The records underneath are to be repeated exactly, with the pictures left out.

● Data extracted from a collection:
● ● ● ● ● ● ●
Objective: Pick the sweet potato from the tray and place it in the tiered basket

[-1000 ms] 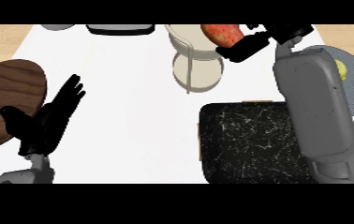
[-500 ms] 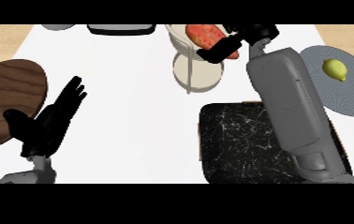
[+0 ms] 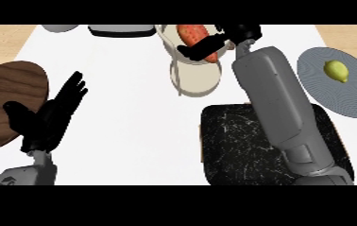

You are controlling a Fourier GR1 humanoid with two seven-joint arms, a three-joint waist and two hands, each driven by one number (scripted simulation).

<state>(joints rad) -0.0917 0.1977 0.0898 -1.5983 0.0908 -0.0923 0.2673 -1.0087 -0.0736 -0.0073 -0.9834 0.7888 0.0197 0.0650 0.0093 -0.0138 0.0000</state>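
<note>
From my feed the sweet potato (image 3: 192, 33) looks orange-red and the tiered basket (image 3: 195, 76) cream. Tray (image 3: 241, 149) is black with white marbling. Yellow lemon (image 3: 336, 71) on a grey plate (image 3: 315, 85).

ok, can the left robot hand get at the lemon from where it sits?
Probably not. The left robot hand rests open at the view's left; the lemon lies on the plate at far right, with the right forearm between them.

Looking like a kitchen: white tabletop (image 3: 132, 107) carrying a grey plate (image 3: 317, 85) with a lemon (image 3: 336, 71), a dark marbled tray (image 3: 241, 147), a cream tiered basket (image 3: 197, 76), a wooden board (image 3: 21, 85) lying at the left edge.
</note>
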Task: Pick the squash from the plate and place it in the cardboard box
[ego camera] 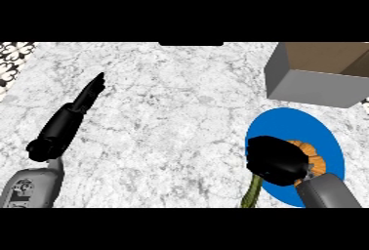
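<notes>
Two grey forearms end in glossy black hands. The left hand point(86, 95) is long and slim above a black wrist; the right hand point(277, 160) looks rounded and bulky.

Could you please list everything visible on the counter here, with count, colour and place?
counter: one, white-grey marble, fills the view.
box: one, cardboard brown inside with grey outer walls, open top, far right corner.
plate: one, blue, right side, nearer than the box.
squash: one, orange, on the plate, mostly hidden under the right hand; a greenish stem sticks out over the plate's near edge.
patterned strip: one, black and white, far left edge.
left hand: one, black, fingers straight, resting at the left on a grey forearm.
right hand: one, black, curled over the squash on the plate.
</notes>
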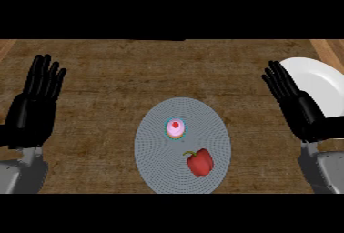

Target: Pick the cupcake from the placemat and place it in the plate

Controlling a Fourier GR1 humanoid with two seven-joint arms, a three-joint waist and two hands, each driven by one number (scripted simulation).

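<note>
A small cupcake (175,128) with pink icing and a red top stands on the upper half of a round grey placemat (154,150) in the middle of the wooden counter. A white plate (319,82) lies at the right edge, partly hidden behind my right hand (300,108). That hand is open, fingers straight and pointing up, well to the right of the cupcake. My left hand (32,107) rests open at the left edge, fingers up, far from the placemat.
A red bell pepper (200,163) lies on the placemat just below and right of the cupcake. Bare wooden counter (101,68) stretches between the hands and the placemat.
</note>
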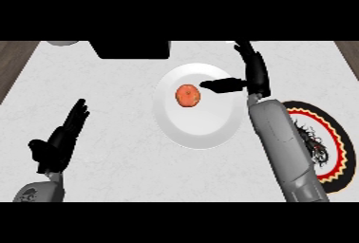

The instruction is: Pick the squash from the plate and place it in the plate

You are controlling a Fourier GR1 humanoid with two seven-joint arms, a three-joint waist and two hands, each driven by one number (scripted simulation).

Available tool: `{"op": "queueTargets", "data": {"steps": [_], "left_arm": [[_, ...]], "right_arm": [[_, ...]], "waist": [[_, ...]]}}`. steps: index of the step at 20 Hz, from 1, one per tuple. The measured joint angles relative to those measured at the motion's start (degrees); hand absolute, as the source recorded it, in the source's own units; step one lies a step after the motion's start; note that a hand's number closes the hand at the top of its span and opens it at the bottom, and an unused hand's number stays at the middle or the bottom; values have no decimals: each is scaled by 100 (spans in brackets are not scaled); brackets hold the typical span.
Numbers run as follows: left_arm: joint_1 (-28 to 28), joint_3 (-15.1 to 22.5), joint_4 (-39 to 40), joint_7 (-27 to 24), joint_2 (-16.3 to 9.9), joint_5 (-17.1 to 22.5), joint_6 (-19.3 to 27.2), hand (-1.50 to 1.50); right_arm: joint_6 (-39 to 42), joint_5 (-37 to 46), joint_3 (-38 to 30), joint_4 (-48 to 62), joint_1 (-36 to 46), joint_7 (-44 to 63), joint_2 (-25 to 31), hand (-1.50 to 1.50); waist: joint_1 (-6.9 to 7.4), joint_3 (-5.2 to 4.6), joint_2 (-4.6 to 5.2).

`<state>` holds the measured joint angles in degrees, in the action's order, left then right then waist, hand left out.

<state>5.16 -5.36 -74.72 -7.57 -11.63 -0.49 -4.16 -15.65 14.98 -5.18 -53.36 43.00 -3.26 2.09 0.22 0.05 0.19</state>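
An orange, round squash lies on a white plate at the middle of the counter. My right hand hovers over the plate's right rim, fingers straight and pointing away, thumb stretched left toward the squash without touching it. It is open and holds nothing. A second plate, black with a red and yellow patterned rim, lies at the right, partly hidden by my right forearm. My left hand rests open at the lower left, fingers up.
A black box-shaped object stands at the counter's back edge, left of centre. A pale round thing shows at the back left corner. Wooden floor shows beyond both side edges.
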Motion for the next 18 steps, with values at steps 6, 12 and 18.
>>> {"op": "queueTargets", "data": {"steps": [6, 12, 18], "left_arm": [[-49, -59, -51, -8, -32, 14, -29, 0], [-108, 23, -225, 95, 42, -50, -6, 0], [-209, 37, -399, 128, 69, -62, -55, 0]], "right_arm": [[1067, -889, -697, 100, -506, -859, 732, -150], [2165, -1217, -1052, 816, -776, -1913, 1585, -150], [2727, -1107, -1141, 1852, -778, -2971, 2127, -150]], "waist": [[-3, -1, -5], [31, 1, 1], [58, 1, 6]]}}
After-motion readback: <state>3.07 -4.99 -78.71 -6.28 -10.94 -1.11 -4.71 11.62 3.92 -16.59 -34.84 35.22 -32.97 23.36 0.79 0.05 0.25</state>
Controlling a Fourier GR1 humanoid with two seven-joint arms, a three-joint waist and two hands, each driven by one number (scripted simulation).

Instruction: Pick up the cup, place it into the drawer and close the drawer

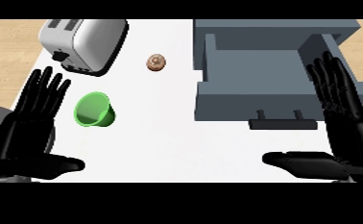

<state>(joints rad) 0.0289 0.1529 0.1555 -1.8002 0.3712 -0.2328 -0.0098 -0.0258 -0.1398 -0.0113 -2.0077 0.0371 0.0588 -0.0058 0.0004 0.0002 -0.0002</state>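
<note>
**Now the cup waits and the drawer stands open**

So far nothing is held; the green cup (94, 110) lies tipped on the white table (170, 136), its open mouth facing down and to the left, so it must be picked up before it can go anywhere. It sits on the left side, just beside the left hand (32, 117); that hand is flat, with its fingers (44, 88) straight and a little spread, pointing up the view, and its thumb sticks out low to the right; I think it is the closer hand for the grab.

The grey drawer (212, 103) is pulled out on the right side, well apart from the cup; its inside looks bare, so there is room for the cup; its dark handle (284, 122) faces the robot, ready to be pushed shut later.

The right hand (333, 122) is by the drawer's right edge; its fingers are straight too, and they hold nothing.

A silver toaster (81, 43) stands at the back left; a small brown round thing (156, 62) lies near the middle; neither is in the way.
</note>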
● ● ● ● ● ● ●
● Answer area:
Objective: Pick the sweet potato from the tray and place it in the tiered basket

[-1000 ms] 
[-500 ms] 
[+0 ms] 

You are controlling a Fourier GR1 humanoid with two seven-joint arms, a three-joint waist and two hands, each driven by one number (scripted simulation).

<state>(joints rad) -0.0917 0.1977 0.0898 -1.5983 0.0908 -0.0923 0.2673 -1.0087 -0.0736 -0.0073 -0.9834 0.7888 0.0197 0.0650 0.0093 -0.0138 0.0000</state>
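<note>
From my feed the sweet potato (image 3: 192, 33) looks orange-red and the tiered basket (image 3: 195, 76) cream. Tray (image 3: 241, 149) is black with white marbling. Yellow lemon (image 3: 336, 71) on a grey plate (image 3: 315, 85).

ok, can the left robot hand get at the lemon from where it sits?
Probably not. The left robot hand rests open at the view's left; the lemon lies on the plate at far right, with the right forearm between them.

Looking like a kitchen: white tabletop (image 3: 132, 107) carrying a grey plate (image 3: 317, 85) with a lemon (image 3: 336, 71), a dark marbled tray (image 3: 241, 147), a cream tiered basket (image 3: 197, 76), a wooden board (image 3: 21, 85) lying at the left edge.
</note>
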Task: Pick the squash from the plate and place it in the cardboard box
[ego camera] 
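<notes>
Two grey forearms end in glossy black hands. The left hand point(86, 95) is long and slim above a black wrist; the right hand point(277, 160) looks rounded and bulky.

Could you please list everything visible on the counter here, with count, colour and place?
counter: one, white-grey marble, fills the view.
box: one, cardboard brown inside with grey outer walls, open top, far right corner.
plate: one, blue, right side, nearer than the box.
squash: one, orange, on the plate, mostly hidden under the right hand; a greenish stem sticks out over the plate's near edge.
patterned strip: one, black and white, far left edge.
left hand: one, black, fingers straight, resting at the left on a grey forearm.
right hand: one, black, curled over the squash on the plate.
</notes>
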
Target: Pick the cupcake from the placemat and place it in the plate

Controlling a Fourier GR1 humanoid with two seven-joint arms, a three-joint waist and two hands, each driven by one number (scripted simulation).

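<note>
A small cupcake (175,128) with pink icing and a red top stands on the upper half of a round grey placemat (154,150) in the middle of the wooden counter. A white plate (319,82) lies at the right edge, partly hidden behind my right hand (300,108). That hand is open, fingers straight and pointing up, well to the right of the cupcake. My left hand (32,107) rests open at the left edge, fingers up, far from the placemat.
A red bell pepper (200,163) lies on the placemat just below and right of the cupcake. Bare wooden counter (101,68) stretches between the hands and the placemat.
</note>
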
The instruction is: Pick the squash from the plate and place it in the plate

You are controlling a Fourier GR1 humanoid with two seven-joint arms, a three-joint waist and two hands, each driven by one number (scripted simulation).

Available tool: `{"op": "queueTargets", "data": {"steps": [_], "left_arm": [[_, ...]], "right_arm": [[_, ...]], "waist": [[_, ...]]}}`. steps: index of the step at 20 Hz, from 1, one per tuple. The measured joint angles relative to those measured at the motion's start (degrees); hand absolute, as the source recorded it, in the source's own units; step one lies a step after the motion's start; note that a hand's number closes the hand at the top of its span and opens it at the bottom, and an unused hand's number stays at the middle or the bottom; values have no decimals: each is scaled by 100 (spans in brackets are not scaled); brackets hold the typical span.
Numbers run as follows: left_arm: joint_1 (-28 to 28), joint_3 (-15.1 to 22.5), joint_4 (-39 to 40), joint_7 (-27 to 24), joint_2 (-16.3 to 9.9), joint_5 (-17.1 to 22.5), joint_6 (-19.3 to 27.2), hand (-1.50 to 1.50); right_arm: joint_6 (-39 to 42), joint_5 (-37 to 46), joint_3 (-38 to 30), joint_4 (-48 to 62), joint_1 (-36 to 46), joint_7 (-44 to 63), joint_2 (-25 to 31), hand (-1.50 to 1.50); waist: joint_1 (-6.9 to 7.4), joint_3 (-5.2 to 4.6), joint_2 (-4.6 to 5.2).

`<state>` holds the measured joint angles in degrees, in the action's order, left then right then waist, hand left out.

<state>5.16 -5.36 -74.72 -7.57 -11.63 -0.49 -4.16 -15.65 14.98 -5.18 -53.36 43.00 -3.26 2.09 0.22 0.05 0.19</state>
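An orange, round squash lies on a white plate at the middle of the counter. My right hand hovers over the plate's right rim, fingers straight and pointing away, thumb stretched left toward the squash without touching it. It is open and holds nothing. A second plate, black with a red and yellow patterned rim, lies at the right, partly hidden by my right forearm. My left hand rests open at the lower left, fingers up.
A black box-shaped object stands at the counter's back edge, left of centre. A pale round thing shows at the back left corner. Wooden floor shows beyond both side edges.
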Motion for the next 18 steps, with values at steps 6, 12 and 18.
>>> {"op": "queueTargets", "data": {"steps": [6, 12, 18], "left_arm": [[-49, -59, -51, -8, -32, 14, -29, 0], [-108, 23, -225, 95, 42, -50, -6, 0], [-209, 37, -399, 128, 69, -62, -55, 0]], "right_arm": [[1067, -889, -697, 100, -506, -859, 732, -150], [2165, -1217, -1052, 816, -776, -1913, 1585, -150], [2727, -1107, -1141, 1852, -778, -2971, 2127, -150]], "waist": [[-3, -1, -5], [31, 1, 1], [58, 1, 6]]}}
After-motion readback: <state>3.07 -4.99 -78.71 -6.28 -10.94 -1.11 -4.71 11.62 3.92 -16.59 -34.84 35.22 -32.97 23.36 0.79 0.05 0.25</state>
Controlling a Fourier GR1 humanoid with two seven-joint arms, a three-joint waist and two hands, each driven by one number (scripted simulation).

Instruction: Pick up the cup, place it into the drawer and close the drawer


<state>(joints rad) 0.0289 0.1529 0.1555 -1.8002 0.3712 -0.2328 -0.0098 -0.0258 -0.1398 -0.0113 -2.0077 0.0371 0.0588 -0.0058 0.0004 0.0002 -0.0002</state>
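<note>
**Now the cup waits and the drawer stands open**

So far nothing is held; the green cup (94, 110) lies tipped on the white table (170, 136), its open mouth facing down and to the left, so it must be picked up before it can go anywhere. It sits on the left side, just beside the left hand (32, 117); that hand is flat, with its fingers (44, 88) straight and a little spread, pointing up the view, and its thumb sticks out low to the right; I think it is the closer hand for the grab.

The grey drawer (212, 103) is pulled out on the right side, well apart from the cup; its inside looks bare, so there is room for the cup; its dark handle (284, 122) faces the robot, ready to be pushed shut later.

The right hand (333, 122) is by the drawer's right edge; its fingers are straight too, and they hold nothing.

A silver toaster (81, 43) stands at the back left; a small brown round thing (156, 62) lies near the middle; neither is in the way.
</note>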

This exercise is now finished.